▸ **ASSIGNMENT**:
The response should be the data again, identical in every line.
━━━ DATA BLOCK ━━━
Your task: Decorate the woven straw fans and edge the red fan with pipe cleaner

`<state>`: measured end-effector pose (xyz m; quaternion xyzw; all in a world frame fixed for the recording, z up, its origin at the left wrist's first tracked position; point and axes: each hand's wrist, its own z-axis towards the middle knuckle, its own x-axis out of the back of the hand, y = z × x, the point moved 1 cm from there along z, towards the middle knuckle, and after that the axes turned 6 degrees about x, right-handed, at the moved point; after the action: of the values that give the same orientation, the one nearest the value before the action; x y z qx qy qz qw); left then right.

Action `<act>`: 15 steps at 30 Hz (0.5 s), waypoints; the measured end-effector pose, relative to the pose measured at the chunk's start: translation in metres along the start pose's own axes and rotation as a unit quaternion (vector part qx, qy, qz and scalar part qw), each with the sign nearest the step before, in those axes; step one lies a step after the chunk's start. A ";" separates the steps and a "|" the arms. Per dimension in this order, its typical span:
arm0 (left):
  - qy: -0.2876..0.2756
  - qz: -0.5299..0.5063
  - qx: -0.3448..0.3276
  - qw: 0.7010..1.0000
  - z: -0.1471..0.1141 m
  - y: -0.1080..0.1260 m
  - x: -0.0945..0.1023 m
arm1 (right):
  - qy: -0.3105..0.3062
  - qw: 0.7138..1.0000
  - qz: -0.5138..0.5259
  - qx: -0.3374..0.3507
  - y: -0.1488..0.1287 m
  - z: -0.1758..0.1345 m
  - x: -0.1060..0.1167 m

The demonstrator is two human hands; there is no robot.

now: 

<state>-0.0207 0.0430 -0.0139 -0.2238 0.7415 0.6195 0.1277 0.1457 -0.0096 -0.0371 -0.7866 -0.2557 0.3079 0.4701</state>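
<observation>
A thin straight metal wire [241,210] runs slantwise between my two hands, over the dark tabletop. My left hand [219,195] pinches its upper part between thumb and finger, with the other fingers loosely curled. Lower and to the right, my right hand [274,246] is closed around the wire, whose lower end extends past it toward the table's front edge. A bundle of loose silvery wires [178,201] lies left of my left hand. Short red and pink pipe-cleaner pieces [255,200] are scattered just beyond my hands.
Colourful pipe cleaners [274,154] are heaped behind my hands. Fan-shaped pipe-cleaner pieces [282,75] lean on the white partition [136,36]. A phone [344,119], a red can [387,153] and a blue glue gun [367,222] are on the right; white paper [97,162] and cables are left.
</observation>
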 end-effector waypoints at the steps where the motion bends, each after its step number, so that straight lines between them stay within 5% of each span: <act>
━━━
▸ **TASK OUTPUT**:
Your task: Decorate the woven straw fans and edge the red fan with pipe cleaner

`<state>`: measured end-effector pose (xyz m; quaternion xyzw; all in a world frame fixed for the recording, z up, its origin at the left wrist's first tracked position; point and axes: each hand's wrist, its own z-axis towards the middle knuckle, its own x-axis out of the back of the hand, y = z × x, the point moved 1 cm from there along z, towards the middle knuckle, and after that the axes turned 6 degrees about x, right-handed, at the moved point; after the action: of the values that give the same orientation, the one nearest the value before the action; x y z qx qy qz qw); left then right.

Action `<act>`: 15 steps at 30 Hz (0.5 s), waypoints; the measured end-effector pose, relative to the pose measured at the chunk's start: translation in metres along the start pose's own axes and rotation as a unit quaternion (vector part qx, qy, qz and scalar part qw), each with the sign nearest the step before, in those axes; step one lies a step after the chunk's start. A ";" separates the steps and a "|" the arms. Per dimension in this order, its typical span:
arm0 (left):
  - qy: -0.2876..0.2756
  - qz: -0.5299..0.5063
  - qx: -0.3448..0.3276
  - qw: 0.7010..1.0000
  - z: -0.1471..0.1141 m
  - y: -0.1080..0.1260 m
  - x: -0.0945..0.1023 m
arm1 (right):
  - qy: -0.3105..0.3062
  - qw: 0.7138..1.0000
  - qz: -0.5138..0.5259
  - qx: -0.3374..0.3507
  - y: -0.1488..0.1287 m
  - z: -0.1758..0.1345 m
  - x: -0.1060..0.1167 m

The demonstrator is two human hands; there is no robot.

now: 

<state>-0.0207 0.0430 -0.0139 -0.2238 0.7415 0.6195 0.1277 0.1457 -0.0096 -0.0371 -0.7866 -0.2557 0.3079 0.4701</state>
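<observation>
A thin straight metal wire [241,210] runs slantwise between my two hands, over the dark tabletop. My left hand [219,195] pinches its upper part between thumb and finger, with the other fingers loosely curled. Lower and to the right, my right hand [274,246] is closed around the wire, whose lower end extends past it toward the table's front edge. A bundle of loose silvery wires [178,201] lies left of my left hand. Short red and pink pipe-cleaner pieces [255,200] are scattered just beyond my hands.
Colourful pipe cleaners [274,154] are heaped behind my hands. Fan-shaped pipe-cleaner pieces [282,75] lean on the white partition [136,36]. A phone [344,119], a red can [387,153] and a blue glue gun [367,222] are on the right; white paper [97,162] and cables are left.
</observation>
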 end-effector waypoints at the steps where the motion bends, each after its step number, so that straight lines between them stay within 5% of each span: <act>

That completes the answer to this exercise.